From her breathtakingly unconventional outfits to her mega stage show, Gaga takes the visual side of her art seriously. She’s vocal in her support of the LGBTQ community (which has earned her nonsensical criticism from those who say she’s exploiting them), and she was eerily excellent acting on American Horror Story: Hotel.

Ivory Circle
The Skullhound
Under the constraints of a watchful major label, naturally eager to make money on one of its biggest assets, Lady Gaga achieves the near-impossible by doing what she wants anyway.

She's important, standing up for what's right at a time when we need public figures to empower youth. Denver EDM artist Lea Luna went a step further: "Lady Gaga is my celebrity idol, but not specifically because of her pop effigy. Any well-groomed, privileged musician can adopt fame, fashion, sex appeal, commercial appeal, and fans.

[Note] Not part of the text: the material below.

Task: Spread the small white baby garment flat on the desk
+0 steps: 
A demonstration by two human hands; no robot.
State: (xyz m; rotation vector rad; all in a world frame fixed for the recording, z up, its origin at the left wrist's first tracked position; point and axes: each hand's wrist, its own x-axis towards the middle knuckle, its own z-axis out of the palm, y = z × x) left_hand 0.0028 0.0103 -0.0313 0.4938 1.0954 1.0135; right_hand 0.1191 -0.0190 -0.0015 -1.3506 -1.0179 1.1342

We are at a point in history where using privilege to help the underdogs is of dire importance. She used her stage to kick the door down on some major uncharted territory socially and politically. She screamed unabashedly in the face of homophobia; she has become the leading flag bearer for sex-positive feminism, especially within the music industry; she spoke for peace with the Dalai Lama; she challenged her fans to adopt self-acceptance; and she offered her coattails for the underbelly of avant-garde art that no one had the balls to acknowledge in major pop media before her. What she stands for is not the cookie-cutter pop icon, but a humanitarian that has taken the form of all the content she kills herself to render. From her documentary, to her speeches, to her performances, to her fan dedication, she shows that a stage and a following can serve much more of a purpose than arrogance."

Lea Luna
Courtesy of artist
And here’s the best thing: It works to her advantage that she still has haters. She thrives on it. That adversarial rub will generate some of her best work. And the more metal fans that get itchy when she sings with Metallica, the more indie kids mad that she’s at Coachella, the better. It’ll just drive her on.

Lady Gaga, 7:30 p.m. Tuesday, December 12, Pepsi Center, 1000 Chopper Circle, 303-405-1100.